> _EXERCISE OBJECTIVE_
Skip all pictures, then copy the lines from the start of the data through the line with "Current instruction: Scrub", keeping both ends.

:: MATERIAL PROVIDED ::

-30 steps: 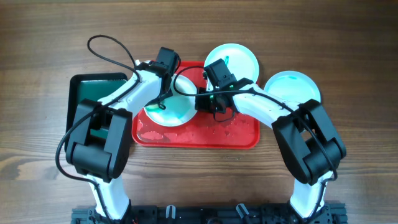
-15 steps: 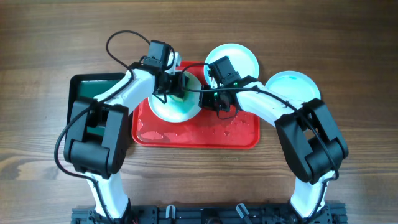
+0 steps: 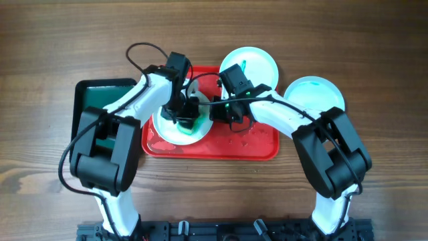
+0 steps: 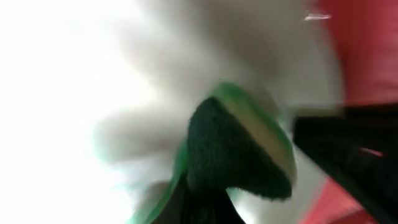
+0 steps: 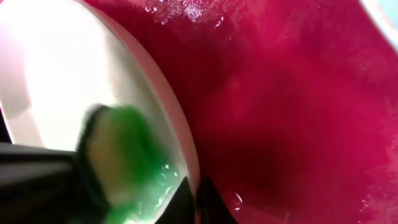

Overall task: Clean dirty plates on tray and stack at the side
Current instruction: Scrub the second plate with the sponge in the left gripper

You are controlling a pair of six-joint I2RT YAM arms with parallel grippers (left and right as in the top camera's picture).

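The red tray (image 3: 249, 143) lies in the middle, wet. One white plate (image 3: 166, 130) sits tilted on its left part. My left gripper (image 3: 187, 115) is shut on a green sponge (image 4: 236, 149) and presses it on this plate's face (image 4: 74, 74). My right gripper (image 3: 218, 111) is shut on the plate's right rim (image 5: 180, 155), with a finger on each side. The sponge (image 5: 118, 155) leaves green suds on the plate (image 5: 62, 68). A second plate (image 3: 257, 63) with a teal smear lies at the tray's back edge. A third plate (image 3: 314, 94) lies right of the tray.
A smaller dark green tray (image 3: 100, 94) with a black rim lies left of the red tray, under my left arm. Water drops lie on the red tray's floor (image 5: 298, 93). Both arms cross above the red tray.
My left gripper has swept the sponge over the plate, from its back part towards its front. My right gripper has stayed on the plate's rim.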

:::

> _RESPONSE BOX_
-30 steps: 
-15 steps: 
+0 steps: 
+0 steps: 
+0 steps: 

Overall task: Clean dirty plates on tray and stack at the side
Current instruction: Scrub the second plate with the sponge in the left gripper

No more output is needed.